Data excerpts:
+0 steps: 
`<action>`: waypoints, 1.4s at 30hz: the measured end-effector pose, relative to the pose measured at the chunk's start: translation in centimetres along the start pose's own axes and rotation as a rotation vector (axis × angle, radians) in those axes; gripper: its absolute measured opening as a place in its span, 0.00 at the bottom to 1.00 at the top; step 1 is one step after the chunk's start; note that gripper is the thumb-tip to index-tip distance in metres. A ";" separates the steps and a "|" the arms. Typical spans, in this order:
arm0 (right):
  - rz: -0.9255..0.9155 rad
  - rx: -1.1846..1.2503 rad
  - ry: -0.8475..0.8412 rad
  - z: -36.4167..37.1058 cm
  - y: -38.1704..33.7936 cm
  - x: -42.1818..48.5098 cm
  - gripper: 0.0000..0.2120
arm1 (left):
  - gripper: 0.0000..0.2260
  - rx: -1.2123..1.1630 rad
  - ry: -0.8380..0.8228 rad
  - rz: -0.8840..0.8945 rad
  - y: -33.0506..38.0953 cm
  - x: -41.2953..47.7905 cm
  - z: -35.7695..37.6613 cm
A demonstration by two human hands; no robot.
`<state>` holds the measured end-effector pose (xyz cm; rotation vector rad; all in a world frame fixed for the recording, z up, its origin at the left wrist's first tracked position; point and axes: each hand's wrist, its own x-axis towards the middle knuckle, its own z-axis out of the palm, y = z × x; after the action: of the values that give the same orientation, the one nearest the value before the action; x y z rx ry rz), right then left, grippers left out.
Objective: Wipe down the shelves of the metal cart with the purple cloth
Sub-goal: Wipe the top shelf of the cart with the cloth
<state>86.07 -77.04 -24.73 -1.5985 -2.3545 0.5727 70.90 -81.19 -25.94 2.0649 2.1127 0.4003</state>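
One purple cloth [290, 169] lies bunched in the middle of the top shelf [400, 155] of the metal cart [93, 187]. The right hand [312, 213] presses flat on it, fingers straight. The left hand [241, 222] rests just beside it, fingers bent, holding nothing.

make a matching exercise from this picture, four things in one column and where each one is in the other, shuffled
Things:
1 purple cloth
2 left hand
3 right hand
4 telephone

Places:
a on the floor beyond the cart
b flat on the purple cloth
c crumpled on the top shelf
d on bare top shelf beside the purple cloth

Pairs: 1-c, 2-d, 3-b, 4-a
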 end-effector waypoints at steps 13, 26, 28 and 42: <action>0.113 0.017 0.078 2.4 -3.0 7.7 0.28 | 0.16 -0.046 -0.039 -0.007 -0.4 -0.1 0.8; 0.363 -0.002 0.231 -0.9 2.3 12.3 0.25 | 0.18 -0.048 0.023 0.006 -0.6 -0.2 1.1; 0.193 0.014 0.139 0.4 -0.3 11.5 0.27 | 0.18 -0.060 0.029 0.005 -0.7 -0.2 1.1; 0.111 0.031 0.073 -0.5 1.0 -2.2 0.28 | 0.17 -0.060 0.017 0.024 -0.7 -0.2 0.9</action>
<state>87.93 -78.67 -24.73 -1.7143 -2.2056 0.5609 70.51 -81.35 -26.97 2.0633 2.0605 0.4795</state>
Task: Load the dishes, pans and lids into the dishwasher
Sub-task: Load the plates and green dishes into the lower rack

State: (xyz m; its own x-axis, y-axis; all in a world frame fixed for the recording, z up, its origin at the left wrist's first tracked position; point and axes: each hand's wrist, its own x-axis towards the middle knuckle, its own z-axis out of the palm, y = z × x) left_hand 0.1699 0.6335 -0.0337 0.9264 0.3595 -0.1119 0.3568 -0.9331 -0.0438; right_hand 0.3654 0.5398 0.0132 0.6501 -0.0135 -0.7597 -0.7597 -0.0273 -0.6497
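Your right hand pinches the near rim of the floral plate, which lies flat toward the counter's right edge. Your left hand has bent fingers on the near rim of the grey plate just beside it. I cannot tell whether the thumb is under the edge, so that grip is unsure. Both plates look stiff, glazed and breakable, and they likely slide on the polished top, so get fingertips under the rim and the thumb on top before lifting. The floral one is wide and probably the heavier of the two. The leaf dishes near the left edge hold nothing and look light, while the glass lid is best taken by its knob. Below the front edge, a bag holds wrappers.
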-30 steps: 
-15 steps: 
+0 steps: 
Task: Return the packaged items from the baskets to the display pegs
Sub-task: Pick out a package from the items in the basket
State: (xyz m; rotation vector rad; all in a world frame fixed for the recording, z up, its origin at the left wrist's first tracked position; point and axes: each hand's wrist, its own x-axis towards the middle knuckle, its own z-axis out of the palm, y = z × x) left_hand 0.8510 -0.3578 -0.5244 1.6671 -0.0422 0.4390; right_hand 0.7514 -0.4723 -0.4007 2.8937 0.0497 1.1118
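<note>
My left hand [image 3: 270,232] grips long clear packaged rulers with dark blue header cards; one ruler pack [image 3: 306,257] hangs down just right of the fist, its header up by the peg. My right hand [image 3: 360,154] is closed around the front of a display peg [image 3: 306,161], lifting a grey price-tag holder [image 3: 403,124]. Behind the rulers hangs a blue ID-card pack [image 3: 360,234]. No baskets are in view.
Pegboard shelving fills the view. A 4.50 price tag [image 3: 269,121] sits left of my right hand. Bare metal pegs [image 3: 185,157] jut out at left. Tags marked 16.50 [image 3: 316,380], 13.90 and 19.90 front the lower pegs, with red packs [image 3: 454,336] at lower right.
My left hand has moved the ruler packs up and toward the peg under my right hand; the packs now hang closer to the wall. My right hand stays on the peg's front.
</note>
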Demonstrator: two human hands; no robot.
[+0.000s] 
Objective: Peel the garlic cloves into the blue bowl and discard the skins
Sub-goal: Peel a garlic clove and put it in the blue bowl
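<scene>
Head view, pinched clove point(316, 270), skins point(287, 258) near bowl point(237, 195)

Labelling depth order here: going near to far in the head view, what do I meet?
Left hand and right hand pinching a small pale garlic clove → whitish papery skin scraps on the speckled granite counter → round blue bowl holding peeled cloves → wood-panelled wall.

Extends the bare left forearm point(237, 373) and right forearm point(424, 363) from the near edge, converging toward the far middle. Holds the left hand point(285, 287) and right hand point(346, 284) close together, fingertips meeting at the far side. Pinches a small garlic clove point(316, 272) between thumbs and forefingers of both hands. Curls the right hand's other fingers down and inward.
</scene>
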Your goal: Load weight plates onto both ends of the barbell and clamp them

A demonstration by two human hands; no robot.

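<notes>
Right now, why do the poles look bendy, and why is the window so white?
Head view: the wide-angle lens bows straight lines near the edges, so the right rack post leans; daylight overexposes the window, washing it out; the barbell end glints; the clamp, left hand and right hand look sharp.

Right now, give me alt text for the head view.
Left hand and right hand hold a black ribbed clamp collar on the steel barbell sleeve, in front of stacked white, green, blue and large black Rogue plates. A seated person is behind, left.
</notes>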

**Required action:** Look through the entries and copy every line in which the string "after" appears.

**Result below:**
`<action>`: waypoints, 1.4s at 30hz: the measured end-effector pose, relative to the pose measured at the chunk's start: translation in centimetres along the start pose's own axes and rotation as a rotation vector (axis × angle, radians) in those axes; gripper: its absolute measured opening as a place in its span, 0.00 at the bottom to 1.00 at the top; step 1 is one step after the chunk's start; note that gripper is the thumb-tip to index-tip distance in metres. A ";" separates the steps and a "|" the arms. Typical spans, in this order:
`<state>` holds the measured end-effector pose (xyz cm; rotation vector rad; all in a world frame fixed for the recording, z up, its origin at the left wrist's first tracked position; point and axes: each hand's wrist, its own x-axis towards the middle knuckle, its own z-axis out of the palm, y = z × x; after the action: of the values that give the same orientation, the one nearest the value before the action; x y z rx ry rz), right then left, grippers left out.

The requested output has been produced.